Re: Storing and searching sets of IP address ranges
by FloydATC (Deacon) on Jul 07, 2010 at 06:07 UTC
    It might be helpful to know a little bit more about the intended use.
    • Will you be keeping track of seemingly random addresses and ranges, or a list of networks with known netmasks? (e.g. ones associated with your organization)
    • How many entries are we talking about; a few, thousands or millions?
    • Will the database be used mostly for searches/lookups or will there be a lot of insert/delete operations?
    • Will you be using range exceptions such as "A..Z except P-Q"?
    If you know the netmasks then it seems to me that you could simplyfy the matching greatly by using bitwise operations and not a range based approach like spanning.

    -- Time flies when you don't know what you're doing

      The address will probably have some order, but may not have a known netmask.

      Probably less than 100's of entries per set.

      This will be overwhelmingly for lookups very few insert/delete operations. There will likely be 1000s of lookups per second.

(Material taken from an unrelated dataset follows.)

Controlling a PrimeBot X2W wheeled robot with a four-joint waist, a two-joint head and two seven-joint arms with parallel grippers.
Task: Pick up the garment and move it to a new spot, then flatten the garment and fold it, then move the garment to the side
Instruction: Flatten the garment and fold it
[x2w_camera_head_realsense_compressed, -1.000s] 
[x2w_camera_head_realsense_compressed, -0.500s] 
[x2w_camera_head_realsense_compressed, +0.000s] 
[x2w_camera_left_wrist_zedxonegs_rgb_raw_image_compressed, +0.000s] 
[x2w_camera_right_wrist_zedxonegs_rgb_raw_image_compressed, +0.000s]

      At present exceptions like your example would simply be two ranges A..O and R..Z.

      -Andrew

Re: Storing and searching sets of IP address ranges
by DrHyde (Prior) on Jul 08, 2010 at 10:24 UTC

    You want Net::CIDR, specifically the cidrlookup function. Pass it an address and a (list of) CIDR blocks and it'll tell you whether the address is in any of the blocks.

    If your address range doesn't match a single CIDR block, (eg it's 192.168.32.45 to 192.168.255.255) then you can use the range2cidr function to generate the appropriate list of CIDR blocks.

    It should work for both IPv4 and IPv6.